◆ **Problem statement**: Everything in the listing must be transcribed exactly, from the first line to the last.

◆ **Stored data**:
>>
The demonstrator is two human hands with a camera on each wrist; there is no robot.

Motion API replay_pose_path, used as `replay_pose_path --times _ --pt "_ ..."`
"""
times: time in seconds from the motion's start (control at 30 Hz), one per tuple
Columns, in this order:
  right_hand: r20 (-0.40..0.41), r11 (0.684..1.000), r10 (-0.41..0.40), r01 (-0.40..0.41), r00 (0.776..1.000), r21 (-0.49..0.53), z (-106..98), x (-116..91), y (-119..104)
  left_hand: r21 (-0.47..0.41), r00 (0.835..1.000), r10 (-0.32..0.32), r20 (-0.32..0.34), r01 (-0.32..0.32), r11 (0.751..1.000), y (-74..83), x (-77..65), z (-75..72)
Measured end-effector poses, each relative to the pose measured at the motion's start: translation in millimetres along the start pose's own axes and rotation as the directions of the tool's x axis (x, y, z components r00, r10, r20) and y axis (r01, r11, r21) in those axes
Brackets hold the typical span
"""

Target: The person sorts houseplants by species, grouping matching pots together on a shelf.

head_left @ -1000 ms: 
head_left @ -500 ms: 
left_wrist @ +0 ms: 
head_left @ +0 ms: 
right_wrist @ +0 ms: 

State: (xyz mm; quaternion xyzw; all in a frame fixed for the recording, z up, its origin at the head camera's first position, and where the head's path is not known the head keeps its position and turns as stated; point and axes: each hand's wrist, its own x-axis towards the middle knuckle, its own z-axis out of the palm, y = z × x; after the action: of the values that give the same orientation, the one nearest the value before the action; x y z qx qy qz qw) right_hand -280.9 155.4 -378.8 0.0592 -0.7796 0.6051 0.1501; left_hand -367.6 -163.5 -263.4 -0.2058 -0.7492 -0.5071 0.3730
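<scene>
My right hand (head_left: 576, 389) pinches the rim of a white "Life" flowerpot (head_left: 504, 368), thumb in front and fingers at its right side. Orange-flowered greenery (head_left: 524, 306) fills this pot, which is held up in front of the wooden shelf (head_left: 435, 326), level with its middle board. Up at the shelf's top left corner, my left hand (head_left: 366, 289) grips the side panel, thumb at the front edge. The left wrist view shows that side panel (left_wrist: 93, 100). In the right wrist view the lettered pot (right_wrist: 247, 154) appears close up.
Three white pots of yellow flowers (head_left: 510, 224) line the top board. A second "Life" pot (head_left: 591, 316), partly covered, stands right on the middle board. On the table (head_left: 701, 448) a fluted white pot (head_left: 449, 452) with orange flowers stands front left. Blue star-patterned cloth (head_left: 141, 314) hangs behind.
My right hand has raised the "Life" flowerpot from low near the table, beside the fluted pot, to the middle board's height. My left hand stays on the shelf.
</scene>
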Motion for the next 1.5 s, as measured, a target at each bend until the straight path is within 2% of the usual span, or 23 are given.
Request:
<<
◆ **Exercise result**:
The demonstrator is two human hands with a camera on each wrist; there is no robot.

Motion API replay_pose_path, used as `replay_pose_path --times _ --pt "_ ..."`
"""
times: time in seconds from the motion's start (control at 30 Hz), one per tuple
Columns, in this order:
  right_hand: r20 (-0.40..0.41), r11 (0.684..1.000), r10 (-0.41..0.40), r01 (-0.40..0.41), r00 (0.776..1.000), r21 (-0.49..0.53), z (-106..98), x (-116..91), y (-119..104)
  left_hand: r21 (-0.47..0.41), r00 (0.835..1.000), r10 (-0.32..0.32), r20 (-0.32..0.34), r01 (-0.32..0.32), r11 (0.751..1.000), y (-74..83), x (-77..65), z (-75..72)
Measured end-effector poses, each relative to the pose measured at the motion's start: translation in millimetres along the start pose's own axes and rotation as the directions of the tool's x axis (x, y, z components r00, r10, r20) and y axis (r01, r11, r21) in those axes
Brackets hold the typical span
"""

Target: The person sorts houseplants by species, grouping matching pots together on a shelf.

head_left @ -1000 ms: 
head_left @ -500 ms: 
left_wrist @ +0 ms: 
head_left @ +0 ms: 
right_wrist @ +0 ms: 

State: (xyz mm; quaternion xyzw; all in a frame fixed for the recording, z up, its origin at the head camera's first position, and where the head's path is not known the head keeps its position and turns as stated; point and axes: each hand's wrist, its own x-axis towards the middle knuckle, its own z-axis out of the palm, y = z × x; after the action: of the values that give the same orientation, the one nearest the value before the action; x y z qx qy qz qw) right_hand -280.9 155.4 -378.8 0.0592 -0.7796 0.6051 0.1501; left_hand -367.6 -163.5 -263.4 -0.2058 -0.7492 -0.5071 0.3730
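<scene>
My right hand (head_left: 576, 389) pinches the rim of a white "Life" flowerpot (head_left: 504, 368), thumb in front and fingers at its right side. Orange-flowered greenery (head_left: 524, 306) fills this pot, which is held up in front of the wooden shelf (head_left: 435, 326), level with its middle board. Up at the shelf's top left corner, my left hand (head_left: 366, 289) grips the side panel, thumb at the front edge. The left wrist view shows that side panel (left_wrist: 93, 100). In the right wrist view the lettered pot (right_wrist: 247, 154) appears close up.
Three white pots of yellow flowers (head_left: 510, 224) line the top board. A second "Life" pot (head_left: 591, 316), partly covered, stands right on the middle board. On the table (head_left: 701, 448) a fluted white pot (head_left: 449, 452) with orange flowers stands front left. Blue star-patterned cloth (head_left: 141, 314) hangs behind.
My right hand has raised the "Life" flowerpot from low near the table, beside the fluted pot, to the middle board's height. My left hand stays on the shelf.
</scene>
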Motion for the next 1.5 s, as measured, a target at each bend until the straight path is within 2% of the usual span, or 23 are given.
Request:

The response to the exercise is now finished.